There are tons of fascinating examples in this book--I’ll highlight just one here.  In the chapter, ‘The Pain of Social Descent’, the authors make a link between social status and mood.  Explaining that social status in the animal kingdom is very literally and directly linked to survival, they further offer research that a shift in social status actually changes serotonin levels.  Serotonin is a neurochemical directly related to mood--more makes us feel good, and less feels horrible.  As the authors say, “Rising in status improves animals’ changes of survival.  When animals rise in status, they are chemically rewarded...Plummeting in status...reduces animals’ changes of survival.  When animals fall in status, they are chemically punished.  (p. 133).  This serotonin and status research, by the way, happened in lobsters, anole lizards, crayfish, and more.  And also applies to humans.  
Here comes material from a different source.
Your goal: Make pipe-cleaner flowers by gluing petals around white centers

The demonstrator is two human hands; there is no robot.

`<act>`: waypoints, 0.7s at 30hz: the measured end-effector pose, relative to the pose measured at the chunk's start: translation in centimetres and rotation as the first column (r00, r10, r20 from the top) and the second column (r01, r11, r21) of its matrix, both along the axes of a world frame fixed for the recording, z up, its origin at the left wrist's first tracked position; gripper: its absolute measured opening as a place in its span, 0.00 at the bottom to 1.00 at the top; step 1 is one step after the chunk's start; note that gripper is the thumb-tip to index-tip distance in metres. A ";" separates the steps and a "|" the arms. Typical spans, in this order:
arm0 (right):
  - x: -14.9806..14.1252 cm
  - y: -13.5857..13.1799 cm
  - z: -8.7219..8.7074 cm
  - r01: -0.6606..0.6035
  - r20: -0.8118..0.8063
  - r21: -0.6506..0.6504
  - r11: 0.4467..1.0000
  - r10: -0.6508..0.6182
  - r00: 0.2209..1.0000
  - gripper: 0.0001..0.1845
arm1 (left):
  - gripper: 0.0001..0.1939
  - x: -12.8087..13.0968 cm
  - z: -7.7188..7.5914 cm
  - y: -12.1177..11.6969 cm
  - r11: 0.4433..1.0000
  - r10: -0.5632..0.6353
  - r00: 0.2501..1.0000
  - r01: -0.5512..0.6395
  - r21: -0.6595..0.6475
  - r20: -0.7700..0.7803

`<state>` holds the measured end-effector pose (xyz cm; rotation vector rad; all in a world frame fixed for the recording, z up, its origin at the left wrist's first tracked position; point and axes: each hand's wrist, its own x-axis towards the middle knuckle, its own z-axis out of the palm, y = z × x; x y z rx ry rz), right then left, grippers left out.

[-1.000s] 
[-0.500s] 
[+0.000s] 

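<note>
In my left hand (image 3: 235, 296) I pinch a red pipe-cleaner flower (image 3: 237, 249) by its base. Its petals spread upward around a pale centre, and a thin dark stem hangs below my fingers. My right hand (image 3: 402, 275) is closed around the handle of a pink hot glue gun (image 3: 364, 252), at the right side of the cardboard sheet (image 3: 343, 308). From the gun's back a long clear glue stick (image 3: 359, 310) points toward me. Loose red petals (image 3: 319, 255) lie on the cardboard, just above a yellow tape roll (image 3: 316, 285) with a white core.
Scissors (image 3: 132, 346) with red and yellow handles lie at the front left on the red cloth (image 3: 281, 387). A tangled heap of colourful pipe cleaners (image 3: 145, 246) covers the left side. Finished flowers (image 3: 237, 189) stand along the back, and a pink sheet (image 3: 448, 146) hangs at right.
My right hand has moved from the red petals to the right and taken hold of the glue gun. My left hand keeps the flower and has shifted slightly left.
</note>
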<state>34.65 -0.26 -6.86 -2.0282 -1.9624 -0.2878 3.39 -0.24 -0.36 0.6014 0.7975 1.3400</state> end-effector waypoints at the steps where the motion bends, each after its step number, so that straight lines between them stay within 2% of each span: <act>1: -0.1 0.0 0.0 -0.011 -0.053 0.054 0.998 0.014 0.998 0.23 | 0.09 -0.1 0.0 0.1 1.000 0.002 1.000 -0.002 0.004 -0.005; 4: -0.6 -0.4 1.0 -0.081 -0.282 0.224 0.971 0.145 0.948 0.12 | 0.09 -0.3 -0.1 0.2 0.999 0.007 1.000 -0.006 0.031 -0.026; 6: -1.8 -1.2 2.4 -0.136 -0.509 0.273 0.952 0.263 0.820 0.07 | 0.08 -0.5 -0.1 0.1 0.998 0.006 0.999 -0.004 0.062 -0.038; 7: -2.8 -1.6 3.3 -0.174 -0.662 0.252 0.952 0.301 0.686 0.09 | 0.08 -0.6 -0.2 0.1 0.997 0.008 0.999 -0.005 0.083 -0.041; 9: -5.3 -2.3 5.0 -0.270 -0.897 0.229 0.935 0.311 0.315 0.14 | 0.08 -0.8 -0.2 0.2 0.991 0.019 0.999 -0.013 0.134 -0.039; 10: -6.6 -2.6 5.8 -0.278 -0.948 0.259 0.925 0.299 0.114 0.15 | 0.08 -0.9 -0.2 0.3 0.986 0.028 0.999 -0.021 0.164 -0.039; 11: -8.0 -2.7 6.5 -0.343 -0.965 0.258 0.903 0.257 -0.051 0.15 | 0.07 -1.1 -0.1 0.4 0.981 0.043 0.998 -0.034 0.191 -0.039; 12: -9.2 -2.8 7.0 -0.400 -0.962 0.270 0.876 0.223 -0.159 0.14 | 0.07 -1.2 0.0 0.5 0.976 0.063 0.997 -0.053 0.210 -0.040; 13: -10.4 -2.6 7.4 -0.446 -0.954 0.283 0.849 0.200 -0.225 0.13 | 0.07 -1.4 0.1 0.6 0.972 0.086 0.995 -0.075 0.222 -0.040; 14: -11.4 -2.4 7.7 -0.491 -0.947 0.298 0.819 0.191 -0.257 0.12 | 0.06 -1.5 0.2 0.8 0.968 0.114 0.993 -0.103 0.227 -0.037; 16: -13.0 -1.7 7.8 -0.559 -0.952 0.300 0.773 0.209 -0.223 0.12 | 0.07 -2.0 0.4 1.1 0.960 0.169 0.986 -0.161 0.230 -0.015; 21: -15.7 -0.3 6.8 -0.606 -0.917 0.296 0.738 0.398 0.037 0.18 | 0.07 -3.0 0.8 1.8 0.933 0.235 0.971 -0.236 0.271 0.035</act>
“During wildhood, the combination of adolescents’ increased sensitivity to social status and intensified experience of social distress may set them up for depression...It has been the job and preoccupation of every social animal adolescent, from humans, to hyenas, to lobsters, to scan its world for clues about its status and to pay close attention to what it learns.  And to intensely feel--sometimes with joy and sometimes with pain--when that status shifts.”  (p. 133)

Think about that.  Think about how crazy-making it can be for adults that love teenagers to see them obsessing (from the adult view) about the perfect selfie or having the ‘right’ shoes.  Or spinning around in their brains about how they appeared in every social interaction.  Or being ‘moody’ over things that, to us, don’t seem at all important.  It’s easy for adults to label this behavior as self-absorption or emotional volatility.  But evolutionary, as animals, it makes perfect sense.  Of course our brains focus on these things--to feel the pleasure of increased social status, and avoid the pain of decreased social status.  To survive!  And of course our moods shift constantly, that’s what the neurochemicals that control moods are doing.  
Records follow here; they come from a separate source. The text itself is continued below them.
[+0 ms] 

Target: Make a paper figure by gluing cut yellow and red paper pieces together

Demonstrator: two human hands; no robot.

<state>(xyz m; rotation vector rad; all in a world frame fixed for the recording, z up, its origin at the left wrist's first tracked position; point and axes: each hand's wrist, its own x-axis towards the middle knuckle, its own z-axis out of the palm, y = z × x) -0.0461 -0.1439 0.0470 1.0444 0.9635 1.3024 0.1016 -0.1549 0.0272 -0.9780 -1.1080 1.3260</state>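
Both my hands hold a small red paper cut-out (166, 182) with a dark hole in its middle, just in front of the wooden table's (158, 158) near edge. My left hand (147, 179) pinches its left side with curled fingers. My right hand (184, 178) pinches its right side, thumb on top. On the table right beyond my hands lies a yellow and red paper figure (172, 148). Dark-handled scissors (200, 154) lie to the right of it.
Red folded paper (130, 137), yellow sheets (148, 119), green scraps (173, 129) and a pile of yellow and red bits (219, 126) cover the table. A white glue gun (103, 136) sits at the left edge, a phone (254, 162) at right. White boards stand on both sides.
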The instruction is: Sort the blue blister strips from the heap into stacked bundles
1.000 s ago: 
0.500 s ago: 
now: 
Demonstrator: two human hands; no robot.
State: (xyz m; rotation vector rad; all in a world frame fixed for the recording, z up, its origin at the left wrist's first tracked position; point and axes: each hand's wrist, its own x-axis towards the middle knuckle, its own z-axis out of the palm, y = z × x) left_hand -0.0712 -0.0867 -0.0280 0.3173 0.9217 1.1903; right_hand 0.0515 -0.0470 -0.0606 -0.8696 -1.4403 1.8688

In this digital era, now intensified by the pandemic, there is little opportunity to escape from social status.  It’s baked into social media--likes and shares and hearts and sad faces and constant visual representation and feedback.  Adolescent serotonin levels must be all over the place!  No wonder depression and anxiety are happening so frequently.  (I do recognize, thanks to many wonderful adolescents and young adults in my life, that there can be genuinely great community and connection happening in the digital space.  But it can also be the opposite.  In order to facilitate and experience more of that community, I think we need to be aware of how and why there is a more challenging side of the social media coin.)  

In any case, knowing this fascinating bit of how animal brains work and why, how do we support human teens and young adults?  The authors of Wildhood have a great concrete suggestion.  Instead of asking about mood (which we know can be up and down and those moods themselves can make people less able to communicate well), ask about social status--friendship and popularity, for example.  

To expand on this a little bit more (from my own head now, not the book)...asking questions about status (friendship, popularity, power dynamics) could help teens develop a language and an ability to notice what is going on in terms of peer relationships.  Give them the opportunity, outside their own heads and serotonin fueled nervous systems, to become observers of their own and other people’s experiences in terms of status.  Allow them to express what is and is not comfortable about that for them, and be curious about what they’d like to see in the world in these areas.  I’d also suggest sharing this information.  I see plenty of adolescents who are down on themselves for caring so much about what other people think.  Let them know that’s normal.  There is no shame in it.  It’s actually a powerful experience that connects us with all the animals, alive now and for generations back and to come, that grow to adulthood.  If we can help teens name this experience, and remove the stigma and potential shame, we can help them make choices around how to move through this time--and hopefully be part of creating a future world that embraces rather than demonizes the beautiful, universal, animal struggle of adolescence.